Sarkisian started SKLZ in 2002 with Jonathan Weisz, who exited the business a year later. The business is privately held, and Sarkisian said he owns a “significant” percentage; family and friends also own shares. Solana Beach-based Steelpoint Capital Partners LP took a stake in the company in October.
A Symbiotic Relationship
A walk through the SKLZ warehouse and office takes an unconventional turn when one enters a 16,000-square-foot training complex with top-of-the-line exercise machines.
This is EXOS, which caters to elite athletes and members of the U.S. military’s special operations forces — along with high school and college athletes. NFL prospects preparing for the league’s scouting combine and draft come here; this year, they included No. 3 draft pick Blake Bortels, a quarterback chosen by the Jacksonville Jaguars.
EXOS — which operated under the name Athletes Performance until early this year — focuses 100 percent on performance training, CEO Dan Burns said. It helps athletes with speed, power and conditioning, rather than sport-specific skills.

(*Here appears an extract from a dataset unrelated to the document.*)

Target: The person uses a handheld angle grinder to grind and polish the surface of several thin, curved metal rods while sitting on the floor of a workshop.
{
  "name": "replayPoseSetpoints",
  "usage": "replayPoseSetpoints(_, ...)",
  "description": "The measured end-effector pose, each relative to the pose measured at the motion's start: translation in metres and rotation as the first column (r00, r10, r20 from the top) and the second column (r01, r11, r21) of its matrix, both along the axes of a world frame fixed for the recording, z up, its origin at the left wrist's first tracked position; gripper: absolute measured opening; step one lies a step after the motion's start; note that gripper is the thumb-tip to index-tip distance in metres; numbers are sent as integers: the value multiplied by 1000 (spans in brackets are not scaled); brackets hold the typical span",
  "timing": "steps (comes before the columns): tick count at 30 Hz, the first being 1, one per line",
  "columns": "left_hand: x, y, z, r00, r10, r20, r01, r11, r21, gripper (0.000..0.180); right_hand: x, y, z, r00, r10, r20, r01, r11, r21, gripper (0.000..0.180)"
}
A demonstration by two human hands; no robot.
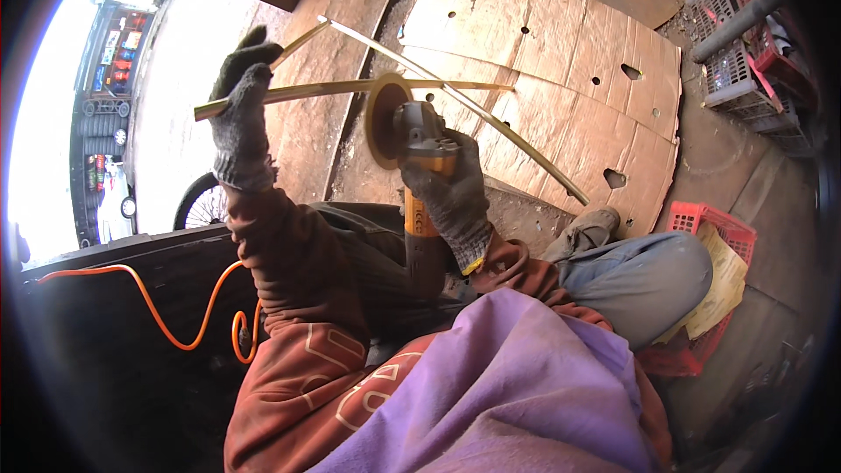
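My left hand (242,123), in a grey work glove, is closed around a thin brass-coloured metal frame (317,88) near its left end. The frame's bars meet at an angle, and one long bar slants down to the right over the cardboard, close to my shoe. My right hand (454,197), gloved too, wraps around the body of a yellow and grey angle grinder (431,154). Its round tan disc (382,123) stands upright in front of the middle bar. Whether the disc touches the bar, I cannot tell.
Flattened cardboard (561,79) with holes lies on the ground ahead. At right stand a red plastic crate (743,236) holding brown paper and stacked grey crates (731,79). An orange cable (140,285) loops at left, below a bicycle wheel (200,201).
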State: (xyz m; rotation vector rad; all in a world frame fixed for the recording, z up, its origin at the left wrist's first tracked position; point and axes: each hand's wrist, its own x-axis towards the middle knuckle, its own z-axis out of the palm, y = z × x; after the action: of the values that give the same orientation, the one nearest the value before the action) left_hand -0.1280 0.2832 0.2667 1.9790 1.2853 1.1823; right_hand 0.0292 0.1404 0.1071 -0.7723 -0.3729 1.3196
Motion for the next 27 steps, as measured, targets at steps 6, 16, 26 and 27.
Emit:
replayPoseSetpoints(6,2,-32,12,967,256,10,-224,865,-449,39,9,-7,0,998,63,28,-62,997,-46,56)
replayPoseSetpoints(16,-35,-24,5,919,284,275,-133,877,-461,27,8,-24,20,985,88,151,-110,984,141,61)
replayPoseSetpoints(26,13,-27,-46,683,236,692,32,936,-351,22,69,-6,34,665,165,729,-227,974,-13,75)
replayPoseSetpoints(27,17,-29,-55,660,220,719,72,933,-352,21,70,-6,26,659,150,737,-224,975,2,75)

The relationship between SKLZ and EXOS, based in Phoenix, goes back four years and has grown into a symbiotic one. A mutual acquaintance introduced Sarkisian to people at EXOS, Burns said. In April 2012, SKLZ moved into a 150,000-square-foot building on Faraday Avenue that had been vacated by a downsizing Callaway Golf (NYSE: ELY). By 2013, EXOS opened a facility under the same roof. Previously, EXOS’ only California location was near the StubHub Center in Los Angeles.
Today, ideas flow back and forth between the product and service companies.
“We innovate together,” said Burns, noting that an employee of one company sits on the other’s performance innovation team. SKLZ provides prototypes, and EXOS’ clients subject them to the rigors of athletic or military training.
“It’s a powerful partnership for us, SKLZ and the athletes,” Burns said.
SKLZ sees itself helping EXOS with marketing. Athletes know EXOS, as do their agents, but the general public does not know about the company, Sarkisian said. “We’re helping them tell their story to a larger audience.”